Awhile ago in the local art and office supply store, I saw that Pentalic had a new cover for its “Paper for Pens.” I wondered if the paper itself had changed, but I didn’t try it out. My experience with the old “Paper for Pens” was that while it advertised itself as being “crisp and bleedproof,” it wasn’t. All ink lines I put on it, no matter what the ink, feathered. To be fair, I live near sea level and there tends to me a lot of moisture in the air, but I found that the Borden & Riley Bleedproof Paper for Pens was, in fact, bleedproof. But on the last few Carnivale pages, I have been noticing that even this paper isn’t as crisp as I’d like it. So today at the art store, I ran my fingers over the new Pentalic Paper for Pens and found it incredibly smooth, much smoother than the old version and even smoother than the Borden & Riley. So I bought a pad. Well, I just did a test and found that it is bleedproof. It seems like a great surface to use pen and ink on. I think it may replace the Borden & Riley as my favorite paper, though I’ll need to use it for awhile to really ascertain that. Still, it is definitely a major improvement over the old version. Here’s a link to it at the Pentalic site.

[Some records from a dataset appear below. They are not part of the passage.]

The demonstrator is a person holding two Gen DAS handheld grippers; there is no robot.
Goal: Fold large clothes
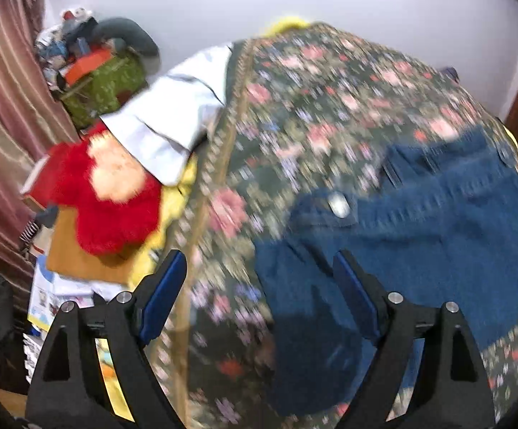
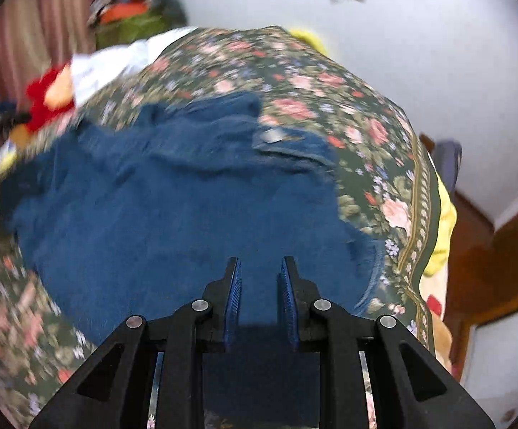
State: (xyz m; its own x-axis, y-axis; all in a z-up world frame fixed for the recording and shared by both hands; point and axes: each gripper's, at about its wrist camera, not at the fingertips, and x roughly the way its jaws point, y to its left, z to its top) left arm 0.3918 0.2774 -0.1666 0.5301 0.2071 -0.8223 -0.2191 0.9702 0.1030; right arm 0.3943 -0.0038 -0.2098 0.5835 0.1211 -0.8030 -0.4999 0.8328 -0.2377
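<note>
Blue denim jeans (image 1: pixel 419 236) lie spread on a floral bedspread (image 1: pixel 294 107), their metal waist button (image 1: pixel 339 205) facing up. My left gripper (image 1: pixel 259 255) hangs open and wide above the jeans' left edge, with nothing between its fingers. In the right wrist view the jeans (image 2: pixel 169 214) fill the middle of the bedspread (image 2: pixel 366 125). My right gripper (image 2: pixel 260 261) stands nearly closed, with blue denim filling the narrow gap between its pads, and seems shut on a fold of the near edge. Both views are blurred by motion.
A red plush cushion (image 1: pixel 116 196) and a white cloth (image 1: pixel 173 118) lie at the bed's left side. Beyond them are a cluttered pile (image 1: pixel 98 64) and a striped curtain (image 1: pixel 1 107). Papers (image 1: pixel 55 296) lie on the floor. Brown wooden furniture (image 2: pixel 491 250) stands right of the bed.
</note>
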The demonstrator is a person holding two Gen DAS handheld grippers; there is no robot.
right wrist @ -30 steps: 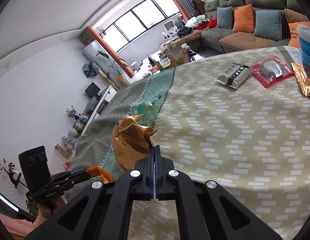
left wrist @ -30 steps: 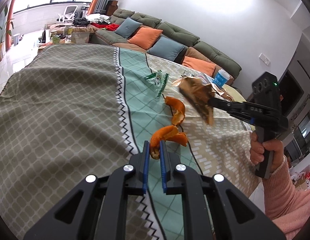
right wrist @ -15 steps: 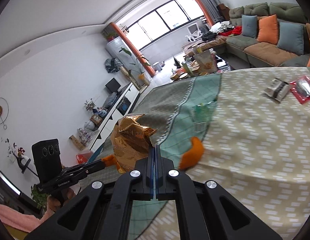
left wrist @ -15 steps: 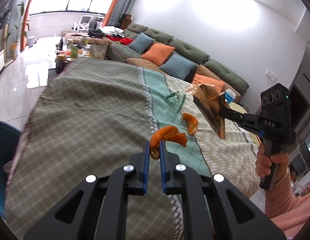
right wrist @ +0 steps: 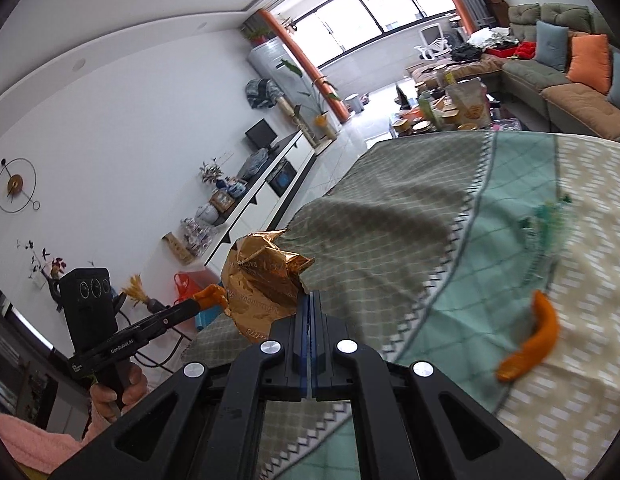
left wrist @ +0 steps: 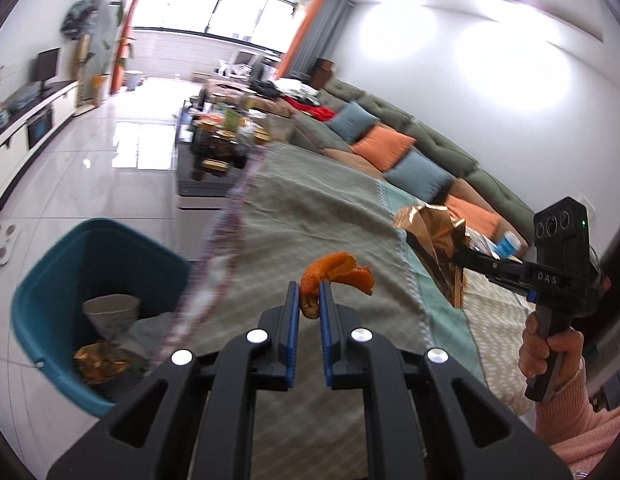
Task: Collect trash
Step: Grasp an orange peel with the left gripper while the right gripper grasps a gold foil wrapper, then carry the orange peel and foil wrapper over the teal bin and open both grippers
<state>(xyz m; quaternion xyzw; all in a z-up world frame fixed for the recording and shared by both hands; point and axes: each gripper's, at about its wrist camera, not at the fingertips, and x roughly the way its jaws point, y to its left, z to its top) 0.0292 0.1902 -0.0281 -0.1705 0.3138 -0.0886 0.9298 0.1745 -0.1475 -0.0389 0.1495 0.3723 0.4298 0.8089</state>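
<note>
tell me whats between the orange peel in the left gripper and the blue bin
In the left wrist view, only the tablecloth's hanging edge lies between the orange peel and the blue bin.

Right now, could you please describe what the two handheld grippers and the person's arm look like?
Both grippers are matte black. The left gripper has blue-lined jaws and round silver bolts. The right gripper carries a boxy black camera head with three lenses, a green light and "DAS" lettering. The hand gripping its handle wears a pink knitted sleeve.
</note>
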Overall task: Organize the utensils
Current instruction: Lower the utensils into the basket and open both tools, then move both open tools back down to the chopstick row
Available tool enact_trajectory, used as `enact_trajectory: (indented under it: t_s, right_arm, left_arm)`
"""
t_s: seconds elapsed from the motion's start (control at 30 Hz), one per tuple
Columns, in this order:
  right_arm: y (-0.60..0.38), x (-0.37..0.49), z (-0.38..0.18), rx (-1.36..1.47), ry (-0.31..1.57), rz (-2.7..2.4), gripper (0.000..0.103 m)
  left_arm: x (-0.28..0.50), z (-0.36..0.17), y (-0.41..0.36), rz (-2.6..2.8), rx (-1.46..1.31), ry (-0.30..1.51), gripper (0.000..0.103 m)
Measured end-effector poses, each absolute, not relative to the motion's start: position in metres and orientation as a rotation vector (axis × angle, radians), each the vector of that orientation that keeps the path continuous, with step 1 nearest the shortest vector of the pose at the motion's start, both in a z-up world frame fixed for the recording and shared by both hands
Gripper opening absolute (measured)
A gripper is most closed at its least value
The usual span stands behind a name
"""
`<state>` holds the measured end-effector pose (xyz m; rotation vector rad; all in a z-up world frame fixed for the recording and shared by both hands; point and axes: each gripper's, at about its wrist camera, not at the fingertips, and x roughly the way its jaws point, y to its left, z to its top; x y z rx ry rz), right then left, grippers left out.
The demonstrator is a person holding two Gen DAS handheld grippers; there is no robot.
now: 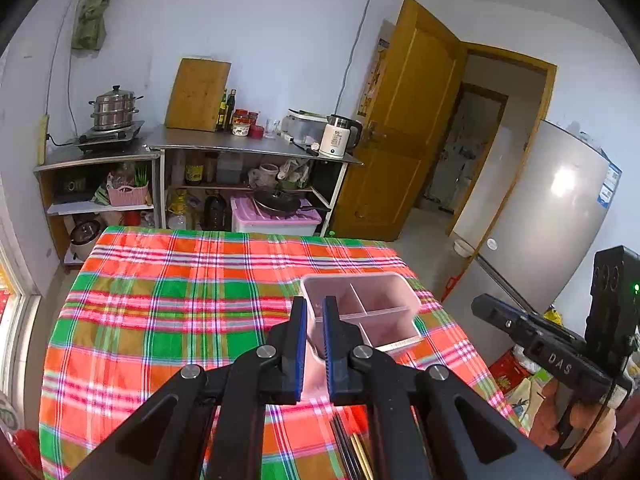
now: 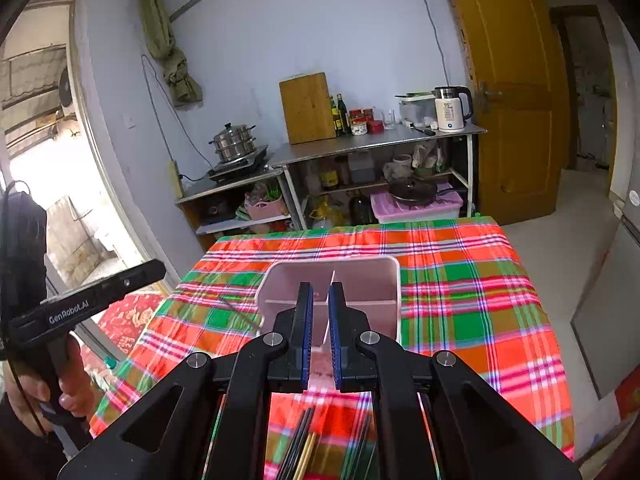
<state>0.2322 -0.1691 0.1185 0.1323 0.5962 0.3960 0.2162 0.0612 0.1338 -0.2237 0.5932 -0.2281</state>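
A pink utensil holder with inner dividers stands on the plaid tablecloth; it also shows in the right wrist view. A bundle of dark and yellow chopsticks lies on the cloth near the front edge, below the grippers, and shows in the right wrist view too. My left gripper hangs above the holder's left side, fingers a narrow gap apart, holding nothing. My right gripper hangs above the holder's middle, fingers likewise slightly apart and empty.
A metal counter with a kettle, bottles, a cutting board and a steamer pot stands behind the table. A yellow door and a fridge are to the right. An open doorway is to the left.
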Motion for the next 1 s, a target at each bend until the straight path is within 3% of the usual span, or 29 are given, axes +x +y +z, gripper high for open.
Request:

short reviews of some recent Fantagraphics stuff I’ve read
• It Was the War of the Trenches by Jacques Tardi. If you’ve read novels like All Quiet on the Western Front or poems like Hardy’s “The Man He Killed” or Owen’s “Dulce and Decorum Est” then you have some idea of the tone Tardi strikes in this graphic novel. Maybe that’s my way of saying that this book doesn’t cover anything you may have heard before, but this book still contains a lot of power. Tardi’s art is in top form here and he uses three panoramic panels per page to show us the horror he wants us to see. Just the visual nature of this book alone makes it powerful, but his narrative choices are also affecting. I had read a few of the stories here before and had enjoyed them, but all next to each other another meaning emerges. Since there isn’t a single character to take us through the entire book, we understand that the misery felt by one character is the same as the misery felt by another. So the book becomes not a story of a single person, but a story of all the soldiers who fought in the First World War. And when Tardi finally gives us all the statistics in the end– how many dead, how many wounded, etc.– it has a real punch that statistics by themselves usually don’t have, since we have seen what those statistics mean in the previous chapters. War books are not light entertainment by any means, but they are important. We need to continually remind ourselves what happens during war. We all too easily forget.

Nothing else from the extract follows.